I have to transpose a 3D volume in a specified direction.
You can think of it as a cube that have to be rotated to the left, or to the front.

I’m using the same implementation as the 2D transpose in the sdk , and using a block of 8x8x8 (= 512 which is the max).

As the blocks are of size 8, I was wondering if the reads and writes are coalesced, and if not, is there a way to coalesce this ?

Another general question :

if the width of a 2D image is not a multiple of 16, the begining of the memory the blocks accees won’t be (begin + n16) but (begin + n16 + m*width), so HalfWarpBaseAdress-BaseAdress won’t be a multiple of 16, is that right ? So will the reads and writes still be coalesced ?


This is what cu(da)MallocPitch is for.
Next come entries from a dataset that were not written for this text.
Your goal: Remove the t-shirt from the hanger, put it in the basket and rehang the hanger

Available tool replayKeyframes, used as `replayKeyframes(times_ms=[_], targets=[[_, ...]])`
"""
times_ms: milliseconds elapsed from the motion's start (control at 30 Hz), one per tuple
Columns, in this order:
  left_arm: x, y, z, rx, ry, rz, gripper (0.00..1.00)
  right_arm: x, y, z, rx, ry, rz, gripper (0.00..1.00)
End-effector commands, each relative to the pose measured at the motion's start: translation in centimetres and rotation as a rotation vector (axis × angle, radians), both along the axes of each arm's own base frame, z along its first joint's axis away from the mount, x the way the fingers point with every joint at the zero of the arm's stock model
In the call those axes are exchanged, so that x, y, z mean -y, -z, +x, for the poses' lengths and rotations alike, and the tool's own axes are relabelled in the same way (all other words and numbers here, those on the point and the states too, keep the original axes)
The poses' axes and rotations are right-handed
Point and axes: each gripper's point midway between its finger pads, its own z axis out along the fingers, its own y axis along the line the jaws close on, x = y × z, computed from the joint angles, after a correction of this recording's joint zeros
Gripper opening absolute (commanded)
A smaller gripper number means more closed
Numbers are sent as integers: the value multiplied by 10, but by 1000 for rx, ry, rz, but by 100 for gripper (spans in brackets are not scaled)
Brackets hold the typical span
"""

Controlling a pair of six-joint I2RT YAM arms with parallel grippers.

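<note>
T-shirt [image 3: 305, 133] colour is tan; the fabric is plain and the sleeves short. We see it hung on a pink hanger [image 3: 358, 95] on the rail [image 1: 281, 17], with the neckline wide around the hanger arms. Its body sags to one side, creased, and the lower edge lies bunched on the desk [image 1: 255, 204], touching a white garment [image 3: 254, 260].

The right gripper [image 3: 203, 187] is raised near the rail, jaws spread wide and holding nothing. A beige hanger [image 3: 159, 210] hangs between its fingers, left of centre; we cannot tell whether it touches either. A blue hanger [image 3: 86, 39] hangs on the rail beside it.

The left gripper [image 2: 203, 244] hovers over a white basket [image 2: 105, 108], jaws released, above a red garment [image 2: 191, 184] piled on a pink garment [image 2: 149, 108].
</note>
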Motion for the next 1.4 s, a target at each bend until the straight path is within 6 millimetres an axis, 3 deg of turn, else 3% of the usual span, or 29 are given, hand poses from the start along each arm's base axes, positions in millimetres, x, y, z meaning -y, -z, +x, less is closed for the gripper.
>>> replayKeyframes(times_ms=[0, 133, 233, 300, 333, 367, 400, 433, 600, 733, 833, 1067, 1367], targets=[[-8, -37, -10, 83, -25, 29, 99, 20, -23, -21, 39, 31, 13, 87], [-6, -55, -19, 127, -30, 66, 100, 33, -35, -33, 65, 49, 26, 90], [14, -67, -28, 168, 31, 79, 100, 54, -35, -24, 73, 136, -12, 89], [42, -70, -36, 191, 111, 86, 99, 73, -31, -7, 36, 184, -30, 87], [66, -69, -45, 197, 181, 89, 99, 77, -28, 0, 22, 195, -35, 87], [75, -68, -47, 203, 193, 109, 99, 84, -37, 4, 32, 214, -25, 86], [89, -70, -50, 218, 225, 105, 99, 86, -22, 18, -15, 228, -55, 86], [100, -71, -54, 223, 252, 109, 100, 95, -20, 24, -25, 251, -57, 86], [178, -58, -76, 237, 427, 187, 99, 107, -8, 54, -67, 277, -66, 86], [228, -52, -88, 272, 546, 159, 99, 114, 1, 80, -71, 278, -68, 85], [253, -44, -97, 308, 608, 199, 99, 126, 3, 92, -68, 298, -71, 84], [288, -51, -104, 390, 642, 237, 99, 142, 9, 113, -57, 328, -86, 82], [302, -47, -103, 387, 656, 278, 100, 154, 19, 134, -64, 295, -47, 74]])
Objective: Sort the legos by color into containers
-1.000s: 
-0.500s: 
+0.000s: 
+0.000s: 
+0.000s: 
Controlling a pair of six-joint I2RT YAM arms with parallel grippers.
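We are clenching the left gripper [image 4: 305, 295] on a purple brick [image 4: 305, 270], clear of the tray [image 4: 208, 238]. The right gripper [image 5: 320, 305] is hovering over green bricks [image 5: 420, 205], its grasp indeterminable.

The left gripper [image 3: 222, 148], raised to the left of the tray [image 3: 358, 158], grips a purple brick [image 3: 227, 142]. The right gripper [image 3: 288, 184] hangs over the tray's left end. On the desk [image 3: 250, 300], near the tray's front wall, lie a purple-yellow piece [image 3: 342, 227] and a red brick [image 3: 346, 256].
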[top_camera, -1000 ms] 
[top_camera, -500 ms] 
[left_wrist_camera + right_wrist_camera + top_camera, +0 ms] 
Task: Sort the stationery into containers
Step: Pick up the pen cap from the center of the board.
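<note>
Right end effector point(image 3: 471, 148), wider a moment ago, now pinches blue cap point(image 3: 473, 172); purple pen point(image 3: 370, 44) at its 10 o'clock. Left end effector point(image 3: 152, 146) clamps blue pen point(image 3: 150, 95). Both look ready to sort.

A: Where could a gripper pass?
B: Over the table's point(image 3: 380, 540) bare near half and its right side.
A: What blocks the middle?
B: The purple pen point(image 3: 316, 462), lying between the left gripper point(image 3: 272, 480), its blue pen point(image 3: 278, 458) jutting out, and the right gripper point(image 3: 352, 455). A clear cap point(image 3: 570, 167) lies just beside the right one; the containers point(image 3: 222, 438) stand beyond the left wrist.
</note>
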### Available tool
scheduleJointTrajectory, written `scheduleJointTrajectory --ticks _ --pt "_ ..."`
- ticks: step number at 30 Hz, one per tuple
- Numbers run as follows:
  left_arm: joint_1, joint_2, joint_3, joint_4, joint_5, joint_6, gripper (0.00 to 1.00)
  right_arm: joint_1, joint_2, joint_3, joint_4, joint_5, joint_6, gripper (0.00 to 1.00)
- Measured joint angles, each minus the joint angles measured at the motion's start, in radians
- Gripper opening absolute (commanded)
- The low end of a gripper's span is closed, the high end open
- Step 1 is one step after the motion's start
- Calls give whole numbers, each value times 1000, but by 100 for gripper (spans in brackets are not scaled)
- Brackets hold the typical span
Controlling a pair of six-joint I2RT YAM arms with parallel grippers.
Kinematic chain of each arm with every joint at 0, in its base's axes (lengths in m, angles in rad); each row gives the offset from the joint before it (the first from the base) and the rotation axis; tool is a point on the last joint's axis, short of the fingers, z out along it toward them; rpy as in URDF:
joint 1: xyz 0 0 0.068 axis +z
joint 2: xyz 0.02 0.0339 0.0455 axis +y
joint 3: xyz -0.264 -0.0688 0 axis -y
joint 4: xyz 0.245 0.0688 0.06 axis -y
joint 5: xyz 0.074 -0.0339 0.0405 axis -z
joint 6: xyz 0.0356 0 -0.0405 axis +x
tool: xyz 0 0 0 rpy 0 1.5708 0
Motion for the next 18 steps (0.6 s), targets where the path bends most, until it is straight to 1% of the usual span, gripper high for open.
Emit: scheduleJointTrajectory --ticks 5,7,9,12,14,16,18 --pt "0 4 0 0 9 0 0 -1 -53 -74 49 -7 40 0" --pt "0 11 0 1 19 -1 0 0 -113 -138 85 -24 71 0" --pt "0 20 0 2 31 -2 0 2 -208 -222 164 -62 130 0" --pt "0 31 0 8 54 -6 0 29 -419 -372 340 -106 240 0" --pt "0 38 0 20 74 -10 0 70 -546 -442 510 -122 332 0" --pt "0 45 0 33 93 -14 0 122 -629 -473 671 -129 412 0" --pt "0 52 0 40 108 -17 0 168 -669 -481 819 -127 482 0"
If you do a pitch allocation, the function will pad your image to a width in bytes that guarantees coalescing as you move from one row to the next.

It slightly complicates the image addressing, but the performance benefits are worth it.

There is lots of precedent for this concept with “rowBytes” on Mac, “pitch” in DirectX, “image stride” in IPP.

I think that you can express 3D transpose as a set of 2D transposes of the slices of the volume. In that case you might use 2D blocks. It also depends on the orientation of the axis that corresponds to contiguous addresses.

The same thing was discussed a while ago: http://forums.nvidia.com/index.php?showtopic=50446&hl=